Forgive me for asking in in such a general way as I'm sure their performance is depending on how one uses them, but in my case collections.deque was way slower than collections.defaultdict when I wanted to verify the existence of a value.
I used the spelling correction from Peter Norvig in order to verify a user's input against a small set of words. As I had no use for a dictionary with word frequencies I used a simple list instead of defaultdict at first, but replaced it with deque as soon as I noticed that a single word lookup took about 25 seconds.
Surprisingly, that wasn't faster than using a list so I returned to using defaultdict which returned results almost instantaneously.
Can someone explain this difference in performance to me?
Thanks in advance
PS: If one of you wants to reproduce what I was talking about, change the following lines in Norvig's script.
-NWORDS = train(words(file('big.txt').read()))
+NWORDS = collections.deque(words(file('big.txt').read()))
-return max(candidates, key=NWORDS.get)
+return candidates
These three data structures aren't interchangeable, they serve very different purposes and have very different characteristics:
Lists are dynamic arrays, you use them to store items sequentially for fast random access, use as stack (adding and removing at the end) or just storing something and later iterating over it in the same order.
Deques are sequences too, only for adding and removing elements at both ends instead of random access or stack-like growth.
Dictionaries (providing a default value just a relatively simple and convenient but - for this question - irrelevant extension) are hash tables, they associate fully-featured keys (instead of an index) with values and provide very fast access to a value by a key and (necessarily) very fast checks for key existence. They don't maintain order and require the keys to be hashable, but well, you can't make an omelette without breaking eggs.
All of these properties are important, keep them in mind whenever you choose one over the other. What breaks your neck in this particular case is a combination of the last property of dictionaries and the number of possible corrections that have to be checked. Some simple combinatorics should arrive at a concrete formula for the number of edits this code generates for a given word, but everyone who mispredicted such things often enough will know it's going to be surprisingly large number even for average words.
For each of these edits, there is a check edit in NWORDS to weeds out edits that result in unknown words.
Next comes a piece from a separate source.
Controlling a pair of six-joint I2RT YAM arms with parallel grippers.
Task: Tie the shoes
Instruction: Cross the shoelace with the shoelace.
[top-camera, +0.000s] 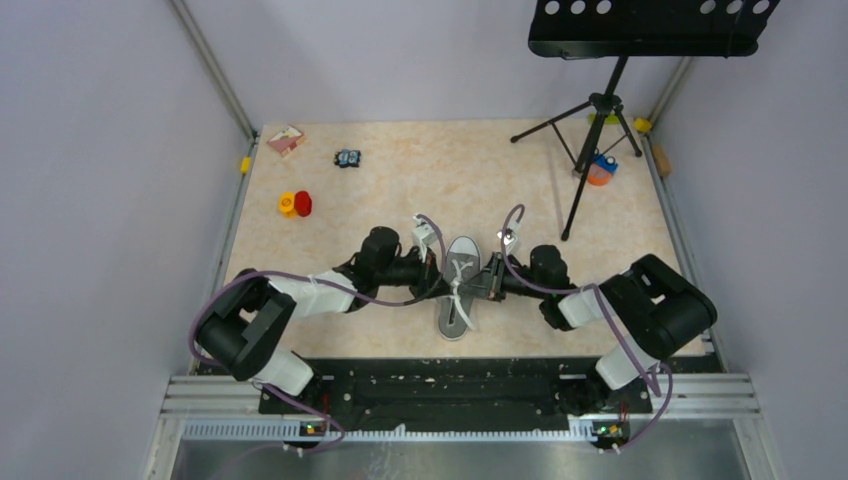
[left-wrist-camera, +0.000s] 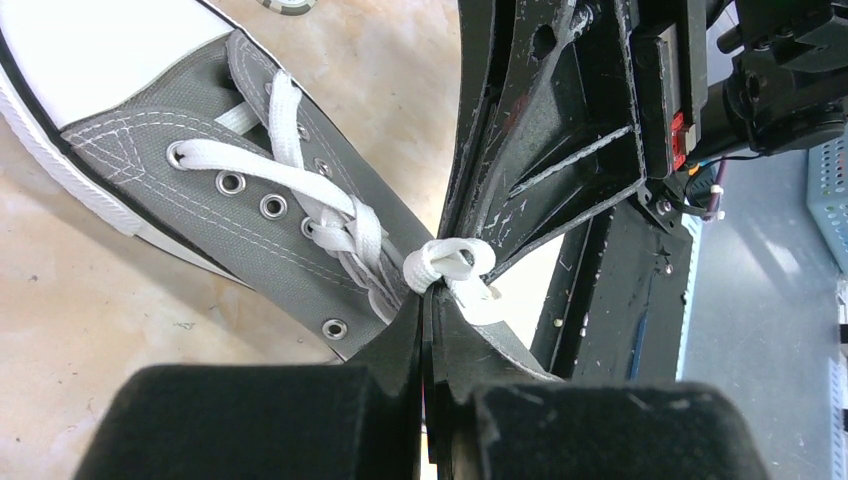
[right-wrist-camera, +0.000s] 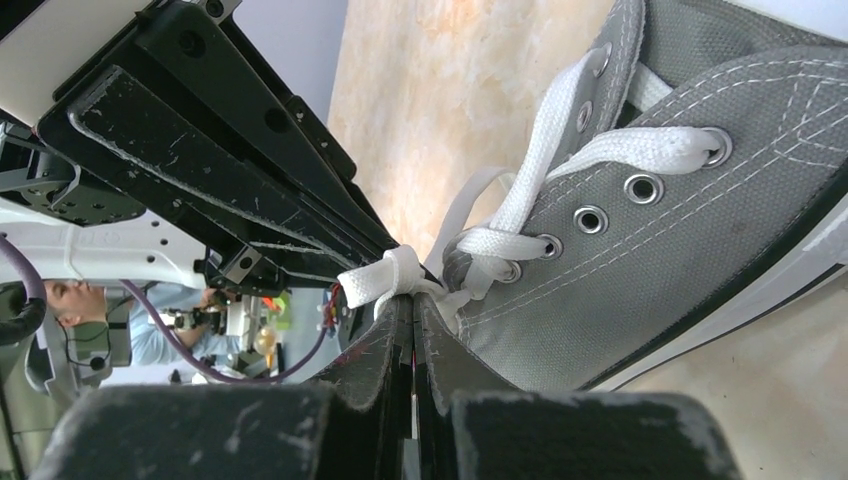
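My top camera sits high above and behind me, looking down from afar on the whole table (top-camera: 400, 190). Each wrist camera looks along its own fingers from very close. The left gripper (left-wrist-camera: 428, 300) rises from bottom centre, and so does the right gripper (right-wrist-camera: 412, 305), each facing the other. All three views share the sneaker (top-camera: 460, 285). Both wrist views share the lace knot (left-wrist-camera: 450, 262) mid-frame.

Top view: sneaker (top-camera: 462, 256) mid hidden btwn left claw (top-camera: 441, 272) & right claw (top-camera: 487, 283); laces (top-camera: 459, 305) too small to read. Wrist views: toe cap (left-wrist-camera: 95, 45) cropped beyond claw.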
Not a bit problem in Norvig's program, since in checks (key existence checks) are, as metioned before, very fast. But you swaped the dictionary with a sequence (a deque)! For sequences, in has to iterate over the whole sequence and compare each item with the value searched for (it can stop when it finds a match, but since the least edits are know words sitting at the beginning of the deque, it usually still searches all or most of the deque). Since there are quite a few words and the test is done for each edit generated, you end up spending 99% of your time doing a linear search in a sequence where you could just hash a string and compare it once (or at most - in case of collisions - a few times).
If you don't need weights, you can conceptually use bogus values you never look at and still get the performance boost of an O(1) in check. Practically, you should just use a set which uses pretty much the same algorithms as the dictionaries and just cuts away the part where it stores the value (it was actually first implemented like that, I don't know how far the two diverged since sets were re-implemented in a dedicated, seperate C module).